━━ INPUT DATA ━━

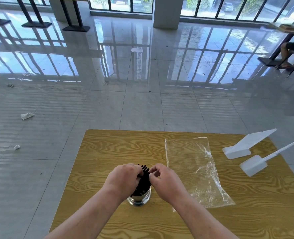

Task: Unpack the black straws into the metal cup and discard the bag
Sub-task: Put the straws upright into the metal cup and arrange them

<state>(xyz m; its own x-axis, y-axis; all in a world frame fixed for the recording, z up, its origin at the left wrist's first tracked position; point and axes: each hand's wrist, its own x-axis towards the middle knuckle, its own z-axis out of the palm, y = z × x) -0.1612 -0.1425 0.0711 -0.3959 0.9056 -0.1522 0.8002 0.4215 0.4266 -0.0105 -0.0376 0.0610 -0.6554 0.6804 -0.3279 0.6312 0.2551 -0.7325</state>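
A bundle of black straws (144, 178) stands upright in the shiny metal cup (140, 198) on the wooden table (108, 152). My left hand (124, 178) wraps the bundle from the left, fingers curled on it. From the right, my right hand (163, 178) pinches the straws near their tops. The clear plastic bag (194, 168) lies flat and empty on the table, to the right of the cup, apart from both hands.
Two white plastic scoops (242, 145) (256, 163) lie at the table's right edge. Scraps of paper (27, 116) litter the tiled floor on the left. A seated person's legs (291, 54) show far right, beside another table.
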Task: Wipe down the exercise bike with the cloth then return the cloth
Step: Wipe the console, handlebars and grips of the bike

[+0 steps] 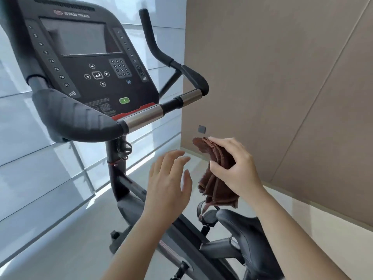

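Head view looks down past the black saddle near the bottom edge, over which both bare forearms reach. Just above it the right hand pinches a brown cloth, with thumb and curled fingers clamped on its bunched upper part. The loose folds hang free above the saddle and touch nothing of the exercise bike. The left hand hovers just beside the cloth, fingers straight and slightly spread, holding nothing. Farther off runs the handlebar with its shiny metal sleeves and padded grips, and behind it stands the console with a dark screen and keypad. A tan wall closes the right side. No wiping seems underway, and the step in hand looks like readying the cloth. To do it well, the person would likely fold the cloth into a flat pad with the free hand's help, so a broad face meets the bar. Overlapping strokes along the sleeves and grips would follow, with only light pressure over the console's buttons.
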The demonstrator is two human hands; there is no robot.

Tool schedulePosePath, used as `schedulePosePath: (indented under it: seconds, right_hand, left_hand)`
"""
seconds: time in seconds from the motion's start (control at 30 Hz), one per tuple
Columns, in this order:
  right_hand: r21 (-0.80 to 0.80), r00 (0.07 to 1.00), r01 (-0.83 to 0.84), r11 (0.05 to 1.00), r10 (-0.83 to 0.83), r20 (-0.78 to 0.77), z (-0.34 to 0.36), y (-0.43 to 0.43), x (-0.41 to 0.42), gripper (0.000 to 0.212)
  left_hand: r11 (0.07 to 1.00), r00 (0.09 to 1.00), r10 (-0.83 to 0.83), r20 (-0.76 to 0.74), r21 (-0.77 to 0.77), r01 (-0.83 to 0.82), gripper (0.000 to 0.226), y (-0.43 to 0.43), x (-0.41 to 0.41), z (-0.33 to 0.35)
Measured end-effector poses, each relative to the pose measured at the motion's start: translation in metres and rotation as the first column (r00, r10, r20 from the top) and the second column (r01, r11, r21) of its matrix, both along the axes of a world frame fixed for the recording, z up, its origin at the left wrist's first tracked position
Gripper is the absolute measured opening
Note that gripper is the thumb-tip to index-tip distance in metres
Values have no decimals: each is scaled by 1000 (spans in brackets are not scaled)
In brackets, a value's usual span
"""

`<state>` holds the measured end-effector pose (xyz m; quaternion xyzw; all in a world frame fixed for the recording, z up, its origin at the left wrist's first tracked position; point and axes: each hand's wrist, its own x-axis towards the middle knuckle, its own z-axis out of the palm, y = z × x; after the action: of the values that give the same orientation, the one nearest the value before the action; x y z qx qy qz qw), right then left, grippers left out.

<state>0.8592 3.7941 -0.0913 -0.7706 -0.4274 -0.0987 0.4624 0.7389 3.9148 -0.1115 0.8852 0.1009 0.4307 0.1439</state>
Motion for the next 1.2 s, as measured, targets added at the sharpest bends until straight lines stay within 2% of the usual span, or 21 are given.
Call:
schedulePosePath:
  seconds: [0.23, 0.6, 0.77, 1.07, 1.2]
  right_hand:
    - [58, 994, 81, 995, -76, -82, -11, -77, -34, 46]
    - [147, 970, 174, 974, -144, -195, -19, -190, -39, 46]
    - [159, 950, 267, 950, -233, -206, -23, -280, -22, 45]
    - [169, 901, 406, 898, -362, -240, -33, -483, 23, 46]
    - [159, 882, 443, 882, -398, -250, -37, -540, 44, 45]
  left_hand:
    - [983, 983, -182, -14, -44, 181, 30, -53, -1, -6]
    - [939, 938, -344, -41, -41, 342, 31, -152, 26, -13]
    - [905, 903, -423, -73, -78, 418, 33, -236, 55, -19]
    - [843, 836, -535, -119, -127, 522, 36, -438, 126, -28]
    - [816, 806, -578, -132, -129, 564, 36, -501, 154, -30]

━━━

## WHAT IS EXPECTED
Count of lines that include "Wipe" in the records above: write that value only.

## EXPECTED OUTPUT
2